### [What is expected]
The lines to print run from the top of the material below to the line with "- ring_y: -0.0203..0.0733", inclusive; please copy them exactly, without pictures.

### [Record set]
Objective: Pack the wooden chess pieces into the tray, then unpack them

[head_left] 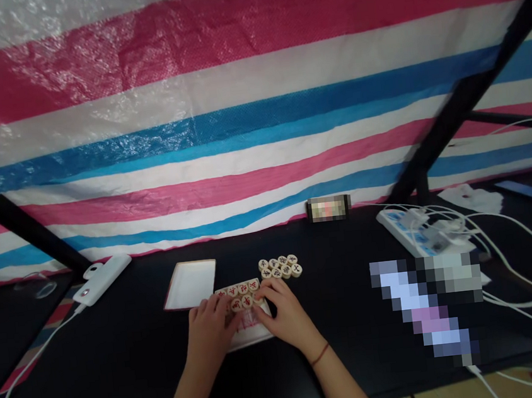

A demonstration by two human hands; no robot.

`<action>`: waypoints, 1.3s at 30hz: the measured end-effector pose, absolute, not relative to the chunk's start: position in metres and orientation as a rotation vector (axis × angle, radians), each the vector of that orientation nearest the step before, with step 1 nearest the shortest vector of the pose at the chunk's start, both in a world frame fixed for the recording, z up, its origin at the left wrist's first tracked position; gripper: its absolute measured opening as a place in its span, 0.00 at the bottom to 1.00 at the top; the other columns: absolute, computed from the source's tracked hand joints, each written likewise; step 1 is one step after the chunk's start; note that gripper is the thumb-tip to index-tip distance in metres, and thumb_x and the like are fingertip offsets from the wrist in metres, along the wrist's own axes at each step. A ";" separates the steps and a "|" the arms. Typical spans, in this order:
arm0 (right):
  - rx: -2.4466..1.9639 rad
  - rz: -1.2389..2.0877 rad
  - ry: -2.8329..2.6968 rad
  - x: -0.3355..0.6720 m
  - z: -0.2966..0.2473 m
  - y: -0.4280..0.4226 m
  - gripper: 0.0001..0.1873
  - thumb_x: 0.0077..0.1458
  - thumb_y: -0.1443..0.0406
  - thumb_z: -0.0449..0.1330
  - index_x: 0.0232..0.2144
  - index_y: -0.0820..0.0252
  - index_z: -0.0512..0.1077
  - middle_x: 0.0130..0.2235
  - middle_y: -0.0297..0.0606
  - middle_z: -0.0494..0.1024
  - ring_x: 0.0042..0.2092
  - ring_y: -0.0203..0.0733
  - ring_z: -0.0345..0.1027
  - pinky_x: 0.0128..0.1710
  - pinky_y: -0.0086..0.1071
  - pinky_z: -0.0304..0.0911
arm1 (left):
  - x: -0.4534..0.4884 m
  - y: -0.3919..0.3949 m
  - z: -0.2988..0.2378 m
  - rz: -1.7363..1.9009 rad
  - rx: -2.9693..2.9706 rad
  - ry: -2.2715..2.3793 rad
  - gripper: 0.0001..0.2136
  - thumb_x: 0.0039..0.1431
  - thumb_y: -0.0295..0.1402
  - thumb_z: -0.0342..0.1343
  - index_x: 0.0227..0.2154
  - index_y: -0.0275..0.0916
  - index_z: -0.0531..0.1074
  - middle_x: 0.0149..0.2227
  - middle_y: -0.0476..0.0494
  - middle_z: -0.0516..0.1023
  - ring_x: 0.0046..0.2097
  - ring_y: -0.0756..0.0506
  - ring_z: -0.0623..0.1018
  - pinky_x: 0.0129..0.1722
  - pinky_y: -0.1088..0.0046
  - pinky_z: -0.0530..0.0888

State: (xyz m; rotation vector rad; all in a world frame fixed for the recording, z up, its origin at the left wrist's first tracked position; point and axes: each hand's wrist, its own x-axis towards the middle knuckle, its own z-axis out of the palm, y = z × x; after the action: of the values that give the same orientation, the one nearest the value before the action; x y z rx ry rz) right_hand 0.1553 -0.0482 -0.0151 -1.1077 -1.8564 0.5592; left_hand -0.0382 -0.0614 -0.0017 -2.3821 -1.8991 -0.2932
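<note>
Striped plastic sheeting [236, 101] in pink, white and blue hung behind a black surface [121, 360], with dark metal bars [464, 96] slanting across it on both sides. A person's two bare hands worked near the front of the surface, at its middle. The left hand [208, 331] and the right hand [285, 311] sat close together, fingers curved and partly closed over a cluster of round wooden chess pieces [244, 296] marked in red. Those pieces lay on a white box [249, 335] with pink markings. Both hands touched the pieces, but whether either gripped one could not be told. A thin red cord [319, 354] circled the right wrist.

Just beyond the right hand, a second bunch of round wooden pieces [279, 267] with dark markings lay on the surface. To the left of the red pieces stood a shallow white tray [190, 285] with a pink rim. Farther left lay a white power bank [102, 279] trailing a white cable. On the right, a white power strip [421, 230] held several plugs amid white cables [515, 261]. Two blurred objects, one at the back edge [328, 208] and a larger one at right [424, 303], could not be identified.
</note>
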 end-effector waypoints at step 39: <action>-1.161 0.624 -1.894 0.155 -0.018 -0.048 0.10 0.51 0.75 0.58 0.34 0.57 0.70 0.38 0.37 0.69 0.43 0.43 0.63 0.45 0.37 0.62 | -0.059 -0.056 -0.019 -0.532 -2.530 -1.802 0.08 0.58 0.33 0.57 0.41 0.42 0.74 0.40 0.43 0.75 0.39 0.43 0.77 0.40 0.64 0.75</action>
State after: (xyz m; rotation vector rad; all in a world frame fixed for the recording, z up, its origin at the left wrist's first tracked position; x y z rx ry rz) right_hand 0.1545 -0.0480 -0.0182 -1.1609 -1.8936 0.6241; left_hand -0.0594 -0.0560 -0.0189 -2.5298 -1.8021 -0.5316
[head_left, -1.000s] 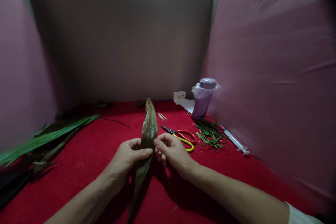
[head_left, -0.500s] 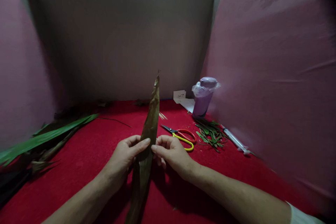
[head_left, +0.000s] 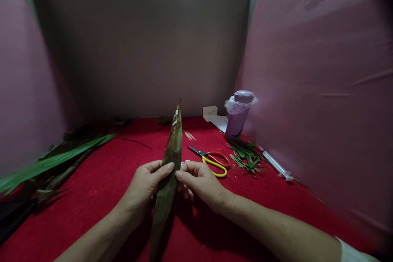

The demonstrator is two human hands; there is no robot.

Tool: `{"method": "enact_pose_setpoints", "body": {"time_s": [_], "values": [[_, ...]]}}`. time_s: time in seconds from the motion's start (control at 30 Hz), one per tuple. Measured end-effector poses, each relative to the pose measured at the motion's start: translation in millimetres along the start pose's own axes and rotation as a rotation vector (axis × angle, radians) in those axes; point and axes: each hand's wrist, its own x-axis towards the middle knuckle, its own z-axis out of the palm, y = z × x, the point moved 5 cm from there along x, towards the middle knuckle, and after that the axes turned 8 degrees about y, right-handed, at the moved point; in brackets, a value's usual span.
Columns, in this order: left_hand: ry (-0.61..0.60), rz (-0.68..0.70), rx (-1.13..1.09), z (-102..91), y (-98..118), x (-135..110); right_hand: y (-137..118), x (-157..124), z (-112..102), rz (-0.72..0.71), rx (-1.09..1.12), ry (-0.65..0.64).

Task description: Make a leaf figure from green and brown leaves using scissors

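Note:
A long brownish-green dried leaf (head_left: 172, 147) runs lengthwise in front of me, its pointed tip away from me and its near end at the bottom of the view. My left hand (head_left: 147, 184) grips its left side, the thumb lying across the top. On the right edge, my right hand (head_left: 199, 182) pinches the leaf between thumb and fingers. Something small and whitish peeks out by the right fingers; I cannot make out what it is. Beyond the right hand lie scissors (head_left: 211, 161) with one red and one yellow handle.
Cut green leaf strips (head_left: 247, 157) lie at the right near a syringe (head_left: 276, 166). A purple bottle (head_left: 238, 118) stands behind them, beside white paper cards (head_left: 210, 112). Thin sticks (head_left: 189, 135) lie mid-table. Large leaves (head_left: 61, 159) are piled left on the red cloth (head_left: 101, 180).
The leaf's tip has dropped lower and shifted slightly left, and the leaf has turned a little. Both hands have barely moved and keep their grip.

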Motion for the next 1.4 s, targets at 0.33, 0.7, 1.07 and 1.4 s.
{"method": "enact_pose_setpoints", "body": {"time_s": [0.33, 0.7, 1.07, 1.4], "values": [[0.032, 0.0, -0.006, -3.0, -1, 2, 1, -4, 4, 0.063, 0.001, -0.049], [0.081, 0.024, -0.096, -2.5, 1, 0, 5, -7, 6, 0.116, -0.026, -0.036], [-0.29, -0.202, -0.078, 12.2, -11, -13, -17, 6, -19, -0.04, -0.049, 0.098], [-0.347, -0.184, -0.076, 13.5, -11, -11, -15, 6, -19, -0.029, -0.023, 0.081]]}}
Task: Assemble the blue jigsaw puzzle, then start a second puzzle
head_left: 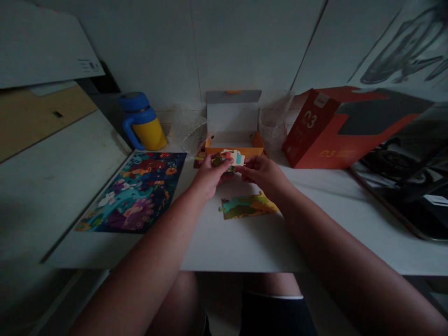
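My left hand (210, 175) is closed around a small bunch of colourful puzzle pieces (234, 157), held just in front of an open orange box (234, 150) with a raised grey lid. My right hand (262, 172) meets the same bunch from the right, its fingers curled at the pieces. Below both hands, a partly joined strip of puzzle (248, 206) in green, teal and orange lies flat on the white table (245, 242).
A finished colourful puzzle picture (136, 191) lies at the left. A blue and yellow mug (143, 122) stands behind it. A large red carton (346, 126) lies at the right beside a dark stove top (409, 186). Clear plastic bags (275, 122) flank the box.
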`<control>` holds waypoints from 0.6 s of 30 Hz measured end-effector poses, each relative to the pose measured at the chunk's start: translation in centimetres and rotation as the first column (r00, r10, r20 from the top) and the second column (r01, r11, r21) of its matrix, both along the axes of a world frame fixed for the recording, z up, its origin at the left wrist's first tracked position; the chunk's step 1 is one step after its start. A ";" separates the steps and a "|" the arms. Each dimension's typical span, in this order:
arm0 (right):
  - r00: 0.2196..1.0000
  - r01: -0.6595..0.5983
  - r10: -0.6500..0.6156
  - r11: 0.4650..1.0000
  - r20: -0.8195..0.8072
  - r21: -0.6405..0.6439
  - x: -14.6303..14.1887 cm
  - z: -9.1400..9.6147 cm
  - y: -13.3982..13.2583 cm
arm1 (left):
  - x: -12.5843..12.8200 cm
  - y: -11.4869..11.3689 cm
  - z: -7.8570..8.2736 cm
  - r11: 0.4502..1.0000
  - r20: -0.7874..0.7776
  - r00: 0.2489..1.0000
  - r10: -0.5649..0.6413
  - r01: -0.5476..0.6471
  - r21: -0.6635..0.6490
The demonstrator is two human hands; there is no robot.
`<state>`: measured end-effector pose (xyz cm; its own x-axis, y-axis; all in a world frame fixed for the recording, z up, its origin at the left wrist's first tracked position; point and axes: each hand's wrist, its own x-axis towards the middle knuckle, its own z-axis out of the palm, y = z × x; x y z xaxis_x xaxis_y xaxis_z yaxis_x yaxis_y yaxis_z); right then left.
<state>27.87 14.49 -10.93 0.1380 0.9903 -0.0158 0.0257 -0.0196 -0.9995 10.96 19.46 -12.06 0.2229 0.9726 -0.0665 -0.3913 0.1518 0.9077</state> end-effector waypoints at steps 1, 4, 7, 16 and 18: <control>1.000 -0.009 0.008 1.000 -0.022 -0.020 0.1 0.1 0.0 | 0.0 0.1 0.0 1.000 -0.002 1.000 0.002 -0.002 0.002; 0.996 -0.039 0.035 0.997 -0.077 -0.060 0.3 0.2 -0.1 | -0.1 0.1 0.0 1.000 -0.007 1.000 0.005 -0.005 0.008; 0.988 -0.041 0.031 0.997 -0.149 -0.065 0.3 0.3 -0.1 | -0.1 0.1 0.0 1.000 0.004 1.000 0.004 -0.004 0.008; 0.987 -0.038 0.027 0.997 -0.161 -0.067 0.0 -0.2 0.1 | -0.2 0.0 -0.2 0.999 -0.052 0.998 0.030 -0.028 0.041; 0.977 -0.026 0.009 0.996 -0.212 -0.080 0.2 -0.3 0.2 | -0.2 0.1 -0.1 0.999 -0.020 0.999 0.027 -0.026 0.029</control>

### [Result]
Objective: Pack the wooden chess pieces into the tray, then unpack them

[head_left] 

A demonstration by two human hands; no robot.

`<action>`: waypoints, 1.3s at 30hz: the measured end-effector pose, absolute, not relative to the chunk's start: position in metres and orientation as a rotation vector (axis × angle, radians), each the vector of that orientation nearest the step before, with step 1 nearest the shortest vector of the pose at the chunk's start, both in a world frame fixed for the recording, z up, its origin at the left wrist's first tracked position; gripper: its absolute measured opening as a place in its span, 0.00 at the bottom to 1.00 at the top; the other columns: absolute, computed from the source's tracked hand joints, each written likewise; step 1 is one step after the chunk's start; note that gripper is the thumb-tip to index-tip distance in metres, and thumb_x and the like are fingertip offsets from the wrist in metres, along the wrist's own axes at each step. A ";" separates the steps and a "|" the arms. Typical spans, in this order:
arm0 (right):
  - rx: -2.4466..1.9639 rad
  - rz: -1.2389..2.0877 rad
  - ry: -2.8329..2.6968 rad
  - x: -0.3355..0.6720 m
  - z: -0.2966..0.2473 m
  - y: -0.4280..0.4226 m
  - gripper: 0.0001..0.1873
  - thumb_x: 0.0077..0.1458
  - thumb_y: -0.1443..0.0406
  - thumb_z: -0.0449..0.1330
  - index_x: 0.0232..0.2144
  - index_y: -0.0820..0.0252
  - index_z: -0.0512..0.1077
  - middle_x: 0.0130..0.2235
  - middle_y: -0.0297..0.0606
  - middle_z: -0.0494..0.1024
  - ring_x: 0.0042..0.2092
  - ring_y: -0.0203..0.0733

That concludes the answer to the exercise.